ページの先頭です。 メニューを飛ばして本文へ
トップページ > 組織でさがす > 民権・文化財課 > 文化財情報 重要文化財 建造物 朝倉神社本殿

文化財情報 重要文化財 建造物 朝倉神社本殿

2008年12月23日

指定

国指定 重要文化財 建造物 指定年月日 昭和24年 2月18日

名称

朝倉神社本殿

所在地・所有者

高知市朝倉・朝倉神社

写真

朝倉神社本殿の画像
朝倉神社本殿

解説

 朝倉神社はJR朝倉駅から西北方約1km、赤鬼山の南東麓にある。

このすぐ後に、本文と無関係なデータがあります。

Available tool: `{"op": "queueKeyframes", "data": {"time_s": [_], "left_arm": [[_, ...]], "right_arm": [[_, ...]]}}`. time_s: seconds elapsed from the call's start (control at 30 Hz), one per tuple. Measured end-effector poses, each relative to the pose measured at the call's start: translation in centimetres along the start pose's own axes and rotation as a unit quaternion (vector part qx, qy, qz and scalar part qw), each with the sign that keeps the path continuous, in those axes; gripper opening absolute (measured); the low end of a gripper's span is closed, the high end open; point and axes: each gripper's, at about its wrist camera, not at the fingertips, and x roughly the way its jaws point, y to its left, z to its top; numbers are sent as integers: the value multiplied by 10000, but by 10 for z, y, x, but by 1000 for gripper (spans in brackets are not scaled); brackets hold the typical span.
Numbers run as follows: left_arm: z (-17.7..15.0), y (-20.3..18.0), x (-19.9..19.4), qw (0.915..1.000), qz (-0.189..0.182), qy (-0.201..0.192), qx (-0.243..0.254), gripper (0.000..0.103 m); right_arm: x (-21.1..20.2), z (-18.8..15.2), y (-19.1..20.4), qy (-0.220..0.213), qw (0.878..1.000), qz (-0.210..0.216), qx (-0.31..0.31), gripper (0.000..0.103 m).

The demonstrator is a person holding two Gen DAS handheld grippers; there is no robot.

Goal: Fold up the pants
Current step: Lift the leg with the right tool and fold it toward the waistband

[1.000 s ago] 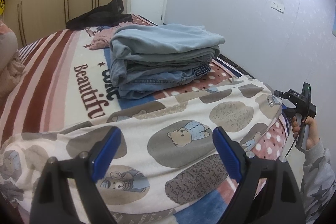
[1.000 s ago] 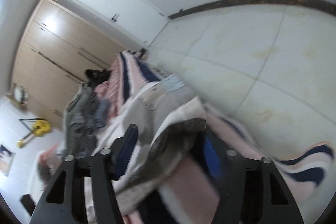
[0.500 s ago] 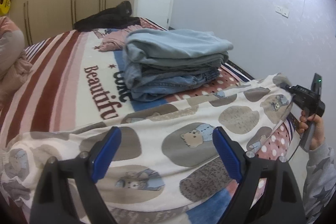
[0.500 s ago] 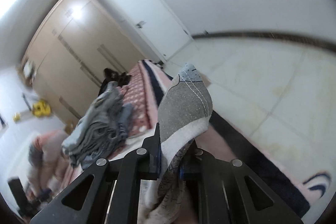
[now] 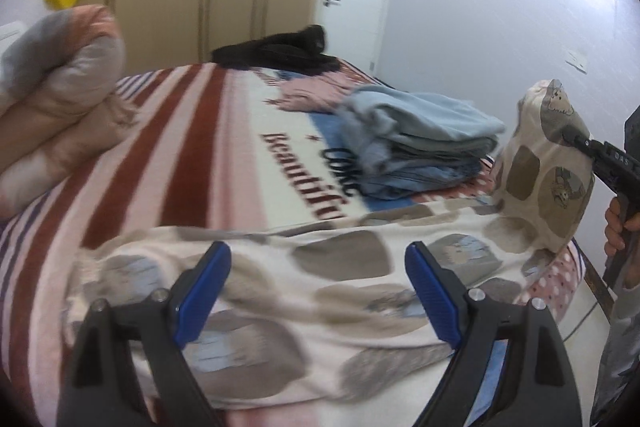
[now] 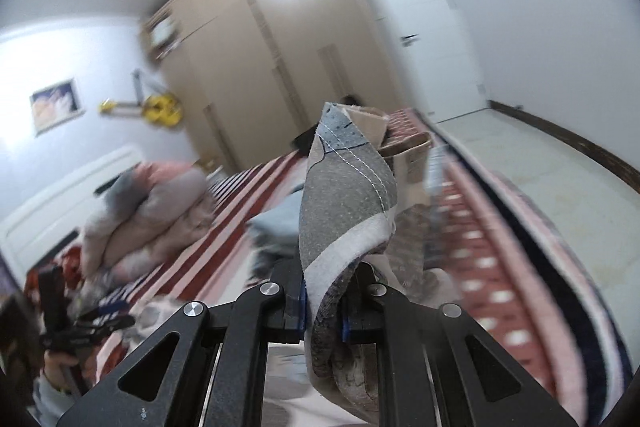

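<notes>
Bedspread (image 5: 208, 163) bare left of pants (image 5: 320, 291); right hand-held gripper (image 6: 323, 311) lifts their edge.

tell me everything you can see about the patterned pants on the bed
The patterned pants are soft cream fabric with grey-brown patches and small bear prints. They lie spread across the striped blanket, one end lifted upright, pinched by the right gripper. The open left gripper hovers above them.

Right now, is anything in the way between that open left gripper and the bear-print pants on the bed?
Nothing visible. The left gripper hangs open right over the bear-print pants, with only air between. The folded clothes stack sits farther back on the bed, and the right gripper already pinches one end of the pants.
</notes>
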Motion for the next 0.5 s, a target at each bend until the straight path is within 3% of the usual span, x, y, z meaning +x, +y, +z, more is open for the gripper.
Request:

「土佐国風土記」(風土記逸文)にもある古社で、延喜式内社でもある。本殿の創建と沿革は明らかではないが、現在のものは2代藩主山内忠義が1657(明暦3)年に再建したものである。工事は同年2月16日に開始して同年8月に完工している。本殿は身舎[しんしゃ]三間社の切妻造りで、唐破風の付いた一間の向拝を付けた珍しい造りで、棟には3個の置千木[おきちぎ]と5本の勝男木[かつおぎ]をのせている。身舎は桁行三間、梁間二間で、三方に縁を廻し正面一間に木階五級を組み、登り勾欄が付いている。柱はすべて円柱で、内部は中央の柱通りで内・外陣に分かれ、天井は通り肘木で三間に仕切られ天人舞楽の図を描いてある。本殿の再建は記録のごとく明暦3年としても、建築の様式と手法は再建の年代よりも古いといわれ、その原因として土佐が遠在しているため、中央の文化が早く伝わってこなかったのではないかと考えられている。建築の技法はすべてにわたってよく整い、加味された彫刻もまた堅実で古調を帯びしかも過剰ではない。全体として秀麗な建築といえよう。